Records provided:
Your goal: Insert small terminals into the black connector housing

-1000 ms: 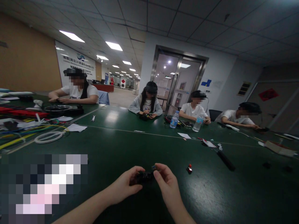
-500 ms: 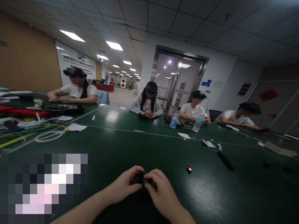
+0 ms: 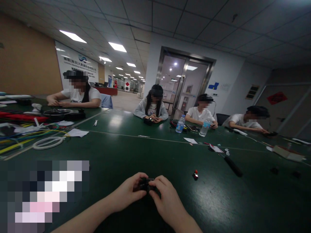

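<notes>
Both hands meet low in the middle of the view, around a small black object (image 3: 145, 184) whose exact kind I cannot make out. My left hand (image 3: 130, 191) grips its left side, fingers behind and thumb in front. On the other side, my right hand (image 3: 166, 196) closes its thumb and fingers on the right end. Much of the object is hidden by the fingers. A small red and black piece (image 3: 195, 175) lies on the green table (image 3: 116, 155), to the right of my hands.
A black-handled tool (image 3: 233, 166) lies farther right. Two water bottles (image 3: 180, 124) stand beyond it, near an open cardboard box (image 3: 288, 153) at right. Cables and a coiled white hose (image 3: 48, 142) crowd the left, near a wrench (image 3: 95, 123). Several people with headsets sit across the table.
The view has shifted slightly. Both hands keep hold of the small black object, which looks slightly turned between the fingers. The red and black piece has stayed on the table.
</notes>
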A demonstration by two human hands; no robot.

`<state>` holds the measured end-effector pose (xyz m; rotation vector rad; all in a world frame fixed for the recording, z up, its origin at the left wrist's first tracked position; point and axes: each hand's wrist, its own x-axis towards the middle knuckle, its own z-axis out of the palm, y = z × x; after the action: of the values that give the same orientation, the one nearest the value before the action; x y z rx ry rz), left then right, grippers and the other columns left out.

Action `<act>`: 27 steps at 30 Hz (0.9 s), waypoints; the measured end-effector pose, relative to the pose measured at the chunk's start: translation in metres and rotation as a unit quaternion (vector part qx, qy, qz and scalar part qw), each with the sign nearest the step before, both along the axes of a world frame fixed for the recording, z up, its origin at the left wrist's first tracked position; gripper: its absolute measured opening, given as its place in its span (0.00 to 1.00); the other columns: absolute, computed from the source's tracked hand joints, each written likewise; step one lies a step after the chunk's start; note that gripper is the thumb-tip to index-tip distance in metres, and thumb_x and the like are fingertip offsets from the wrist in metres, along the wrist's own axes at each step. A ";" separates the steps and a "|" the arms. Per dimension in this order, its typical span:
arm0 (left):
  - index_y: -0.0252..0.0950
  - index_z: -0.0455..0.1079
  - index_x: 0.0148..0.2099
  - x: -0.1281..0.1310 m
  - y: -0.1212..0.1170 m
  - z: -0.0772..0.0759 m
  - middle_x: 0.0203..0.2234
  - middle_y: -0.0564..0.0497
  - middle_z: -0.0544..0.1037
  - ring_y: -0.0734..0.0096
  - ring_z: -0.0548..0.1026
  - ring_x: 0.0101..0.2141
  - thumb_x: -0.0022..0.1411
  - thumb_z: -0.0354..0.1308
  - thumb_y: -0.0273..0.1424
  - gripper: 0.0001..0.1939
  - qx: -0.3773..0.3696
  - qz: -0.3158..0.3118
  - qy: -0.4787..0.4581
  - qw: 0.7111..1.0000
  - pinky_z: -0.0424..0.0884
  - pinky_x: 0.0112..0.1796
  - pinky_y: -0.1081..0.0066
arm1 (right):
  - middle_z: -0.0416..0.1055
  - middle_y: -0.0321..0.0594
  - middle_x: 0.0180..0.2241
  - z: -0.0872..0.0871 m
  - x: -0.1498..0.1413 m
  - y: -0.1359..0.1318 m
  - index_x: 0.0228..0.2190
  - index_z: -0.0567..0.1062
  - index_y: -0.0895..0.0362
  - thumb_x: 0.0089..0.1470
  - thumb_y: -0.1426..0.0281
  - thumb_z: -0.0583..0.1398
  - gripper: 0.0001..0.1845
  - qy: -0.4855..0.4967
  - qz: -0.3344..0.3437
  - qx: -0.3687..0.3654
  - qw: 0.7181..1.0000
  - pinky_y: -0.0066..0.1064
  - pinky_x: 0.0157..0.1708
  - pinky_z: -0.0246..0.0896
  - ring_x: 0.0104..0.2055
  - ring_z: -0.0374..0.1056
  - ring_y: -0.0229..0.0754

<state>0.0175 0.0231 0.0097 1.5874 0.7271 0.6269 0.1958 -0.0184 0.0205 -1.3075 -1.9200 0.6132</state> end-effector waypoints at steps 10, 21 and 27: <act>0.38 0.59 0.47 0.001 0.005 -0.009 0.33 0.54 0.70 0.71 0.70 0.32 0.52 0.56 0.27 0.19 0.002 0.008 -0.013 1.000 0.66 0.34 0.69 | 0.67 0.37 0.37 0.004 -0.001 0.000 0.32 0.73 0.47 0.45 0.75 0.58 0.12 -0.021 -0.008 0.033 0.999 0.36 0.39 0.54 0.41 0.60 0.45; 0.39 0.59 0.47 0.001 0.004 -0.006 0.39 0.52 0.70 0.65 0.69 0.42 0.52 0.56 0.26 0.19 0.011 -0.011 -0.051 0.999 0.63 0.43 0.64 | 0.59 0.37 0.51 -0.003 -0.001 -0.002 0.45 0.64 0.47 0.40 0.73 0.60 0.28 -0.068 -0.033 -0.020 0.997 0.37 0.52 0.49 0.53 0.54 0.44; 0.41 0.57 0.47 0.000 0.003 -0.004 0.41 0.52 0.69 0.65 0.69 0.43 0.51 0.55 0.22 0.21 0.016 -0.026 -0.063 0.998 0.64 0.44 0.62 | 0.62 0.37 0.50 -0.011 0.001 0.003 0.50 0.60 0.50 0.43 0.75 0.56 0.29 -0.043 -0.027 -0.048 0.998 0.37 0.52 0.50 0.52 0.57 0.42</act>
<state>0.0176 0.0265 0.0053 1.5755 0.5840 0.6962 0.1968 -0.0158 0.0091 -1.4620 -1.9379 0.6390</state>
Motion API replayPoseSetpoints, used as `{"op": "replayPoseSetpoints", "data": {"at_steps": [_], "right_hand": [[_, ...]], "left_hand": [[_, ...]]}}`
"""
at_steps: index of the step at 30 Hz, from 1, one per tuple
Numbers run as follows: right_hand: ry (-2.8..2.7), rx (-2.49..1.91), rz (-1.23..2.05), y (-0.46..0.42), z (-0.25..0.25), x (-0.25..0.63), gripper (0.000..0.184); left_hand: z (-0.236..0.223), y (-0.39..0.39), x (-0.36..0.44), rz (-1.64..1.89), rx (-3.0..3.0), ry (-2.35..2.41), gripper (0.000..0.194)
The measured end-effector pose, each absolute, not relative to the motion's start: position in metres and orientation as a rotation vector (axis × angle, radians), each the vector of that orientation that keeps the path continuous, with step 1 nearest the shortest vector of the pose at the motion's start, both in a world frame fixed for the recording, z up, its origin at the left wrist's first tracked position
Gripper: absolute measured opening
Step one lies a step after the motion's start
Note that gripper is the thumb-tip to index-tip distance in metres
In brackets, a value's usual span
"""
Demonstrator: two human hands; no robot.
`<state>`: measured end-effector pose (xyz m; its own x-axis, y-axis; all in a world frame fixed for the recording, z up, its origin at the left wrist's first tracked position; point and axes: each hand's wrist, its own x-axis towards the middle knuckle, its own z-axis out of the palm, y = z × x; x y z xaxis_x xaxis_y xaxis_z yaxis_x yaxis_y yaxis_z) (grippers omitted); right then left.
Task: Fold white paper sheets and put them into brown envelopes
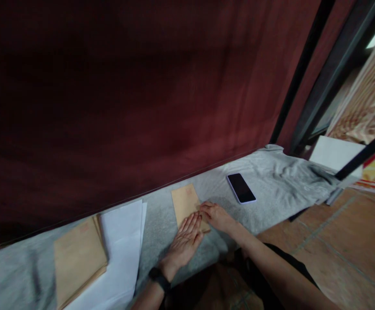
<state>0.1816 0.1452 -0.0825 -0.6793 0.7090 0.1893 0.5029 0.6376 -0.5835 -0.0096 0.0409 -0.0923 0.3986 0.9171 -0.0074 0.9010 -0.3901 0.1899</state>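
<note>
My left hand, fingers together, presses flat on the tan envelope; my right hand, fingers curled, touches its right edge. Envelope: plain, faint reddish print at far end, on grey cloth, long axis running away from me, far end tilted slightly left.

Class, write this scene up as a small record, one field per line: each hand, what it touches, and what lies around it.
left hand: laid flat on a brown envelope
left wrist: black band
right hand: fingers at the same envelope's right edge; grip unclear
phone: right of the envelope, screen dark, rim pale purple
envelope stack: far left, partly over white paper
surface: grey cloth, wrinkled at the right
backdrop: dark red fabric
floor: brown tiles
</note>
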Motion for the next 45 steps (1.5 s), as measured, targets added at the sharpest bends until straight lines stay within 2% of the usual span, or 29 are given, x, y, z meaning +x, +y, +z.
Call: {"op": "replayPoseSetpoints", "data": {"at_steps": [6, 12, 17, 22, 24, 28, 34, 39, 43, 45], "right_hand": [[-2.483, -0.950, 0.691, 0.147, -0.085, 0.184, 0.033], [-2.472, -0.894, 0.629, 0.142, -0.078, 0.181, 0.032], [-2.627, -0.765, 0.570, 0.129, -0.082, 0.171, 0.041], [-2.655, -0.921, 0.413, 0.115, -0.097, 0.166, 0.056], [-2.643, -0.935, 0.360, 0.111, -0.102, 0.165, 0.060], [-2.634, -0.984, 0.308, 0.107, -0.110, 0.162, 0.060], [-2.595, -1.067, 0.278, 0.106, -0.115, 0.157, 0.061], [-2.663, -1.059, 0.441, 0.112, -0.106, 0.162, 0.067], [-2.763, -0.987, 0.713, 0.126, -0.094, 0.174, 0.079], [-2.791, -0.940, 0.803, 0.132, -0.090, 0.181, 0.079]], "left_hand": [[-0.090, 0.021, -0.003, 0.223, 2.417, 1.630, 0.060], [-0.083, 0.018, -0.003, 0.393, 2.324, 1.615, 0.049], [-0.066, 0.023, -0.008, 0.574, 2.146, 1.536, 0.038], [-0.073, 0.044, -0.017, 0.720, 2.007, 1.826, 0.040], [-0.083, 0.060, -0.021, 0.691, 2.116, 1.872, 0.045], [-0.097, 0.099, -0.021, 0.404, 2.347, 1.814, 0.054], [-0.094, 0.153, -0.016, 0.169, 2.376, 1.915, 0.057], [-0.097, 0.167, -0.016, 0.159, 2.320, 2.025, 0.057], [-0.106, 0.145, -0.019, 0.195, 2.287, 2.076, 0.057], [-0.110, 0.125, -0.025, 0.242, 2.274, 2.040, 0.056]]}}
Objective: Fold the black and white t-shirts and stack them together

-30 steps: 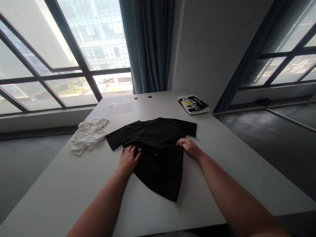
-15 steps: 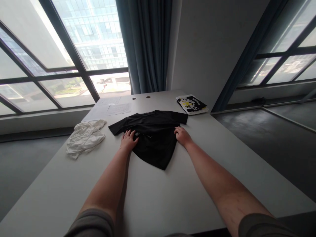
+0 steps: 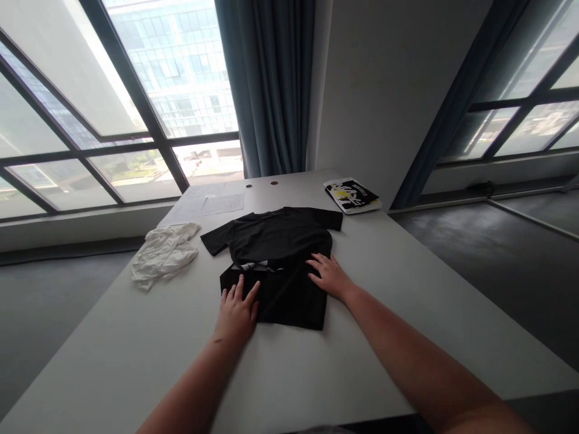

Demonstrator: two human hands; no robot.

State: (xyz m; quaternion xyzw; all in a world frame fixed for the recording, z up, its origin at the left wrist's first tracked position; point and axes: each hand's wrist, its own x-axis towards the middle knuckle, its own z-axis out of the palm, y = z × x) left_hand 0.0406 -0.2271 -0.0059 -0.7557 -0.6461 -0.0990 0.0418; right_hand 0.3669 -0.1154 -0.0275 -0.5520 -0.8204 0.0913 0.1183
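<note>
Left grip (image 3: 236,311) and right grip (image 3: 331,277) lie spread on the black shirt (image 3: 278,238). White cloth (image 3: 165,254) rests at its nine o'clock, a book (image 3: 353,196) at two.

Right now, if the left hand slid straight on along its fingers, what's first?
Likely the white patch on the black shirt, just ahead of the left hand. Depth is unclear: can't tell whether the shirt is raised there.

A single view from the wearer's head — facing forward and angled down over a white table (image 3: 280,374), near edge close below, blue curtain (image 3: 275,90) ahead.
</note>
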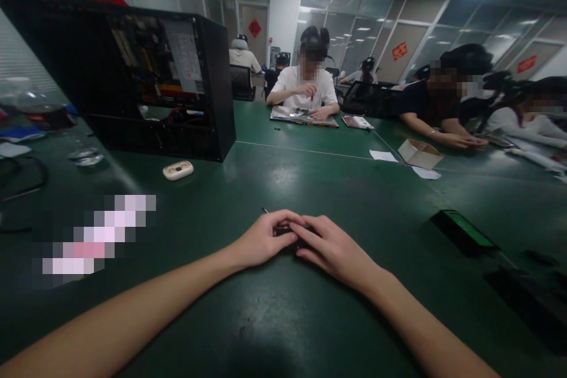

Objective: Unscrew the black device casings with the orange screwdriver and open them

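Note:
On the green table in front of me, my left hand [270,238] and my right hand [333,246] meet, fingertips touching and partly overlapping. Between them is a small black object [302,244], mostly hidden by my fingers, so its kind does not show. My left thumb and curled fingers grip it from the left. The right fingers close over its other side. A thin metallic tip [264,210] sticks out just beyond my left knuckles; what it belongs to cannot be made out.
An open black computer case [217,88] stands at the back left, with a white earbud case [178,170] before it. Left are a plastic bottle [44,109] and a blurred-out pink item [100,236]. A green-screened device [469,228] and a cardboard box [420,153] lie right. Co-workers sit opposite.

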Action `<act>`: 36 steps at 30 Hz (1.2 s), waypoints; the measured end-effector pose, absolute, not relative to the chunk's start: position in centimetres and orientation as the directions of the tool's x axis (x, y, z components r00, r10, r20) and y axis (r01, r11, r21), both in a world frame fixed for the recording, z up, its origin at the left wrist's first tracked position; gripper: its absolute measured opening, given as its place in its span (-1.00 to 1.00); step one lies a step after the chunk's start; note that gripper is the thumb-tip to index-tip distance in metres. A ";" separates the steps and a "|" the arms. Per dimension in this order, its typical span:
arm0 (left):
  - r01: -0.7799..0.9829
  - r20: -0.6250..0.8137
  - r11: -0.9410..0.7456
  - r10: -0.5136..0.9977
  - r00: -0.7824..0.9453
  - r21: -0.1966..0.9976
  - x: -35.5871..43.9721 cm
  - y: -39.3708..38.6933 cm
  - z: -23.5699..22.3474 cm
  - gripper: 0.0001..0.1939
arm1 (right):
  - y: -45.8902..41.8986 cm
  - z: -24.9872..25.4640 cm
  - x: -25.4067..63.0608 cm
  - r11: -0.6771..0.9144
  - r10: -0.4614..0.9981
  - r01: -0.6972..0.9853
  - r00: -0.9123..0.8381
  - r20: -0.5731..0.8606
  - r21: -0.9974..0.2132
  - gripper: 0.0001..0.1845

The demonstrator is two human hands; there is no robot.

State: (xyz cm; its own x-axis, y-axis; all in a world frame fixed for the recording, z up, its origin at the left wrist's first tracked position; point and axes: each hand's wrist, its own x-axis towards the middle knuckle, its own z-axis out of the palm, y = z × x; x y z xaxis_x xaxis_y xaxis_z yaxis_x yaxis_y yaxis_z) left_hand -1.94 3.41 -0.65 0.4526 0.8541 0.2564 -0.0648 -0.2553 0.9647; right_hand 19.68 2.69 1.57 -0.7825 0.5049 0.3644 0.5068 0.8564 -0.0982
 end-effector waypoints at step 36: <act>-0.046 0.131 -0.123 0.897 0.422 0.991 -1.8 3.8 -1.0 -0.80 | 7.1 6.4 41.2 -0.501 0.846 0.864 0.477 0.238 0.046 -0.47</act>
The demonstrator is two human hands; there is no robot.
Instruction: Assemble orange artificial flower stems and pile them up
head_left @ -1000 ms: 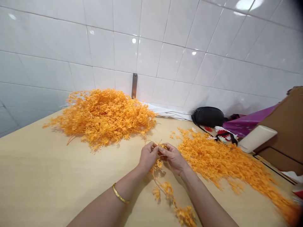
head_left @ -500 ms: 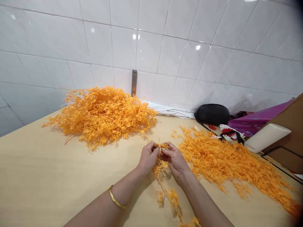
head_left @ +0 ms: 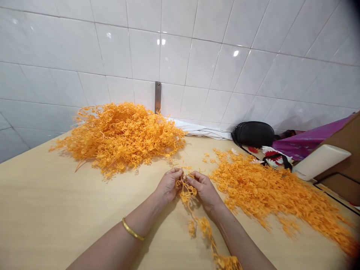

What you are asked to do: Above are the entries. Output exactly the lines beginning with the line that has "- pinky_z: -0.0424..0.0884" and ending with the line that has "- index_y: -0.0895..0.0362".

Answer section:
  - pinky_z: -0.0424..0.0884
  - pinky_x: 0.0112..0.1796
  - pinky_y: -0.1081..0.0066
arm1 (right):
  - middle_z: -0.0416..0.1055
  - middle_y: -0.0321..0.0594
  - middle_x: 0.0180..0.2241
  - z: -0.0872..0.0871 m
  - x: -0.1498..0.1413 m
  - y: -0.1359..0.1318 m
  - index_x: 0.0228..0.2190
  - index_z: -0.0567..0.1062
  - index_y: -0.0895..0.0362

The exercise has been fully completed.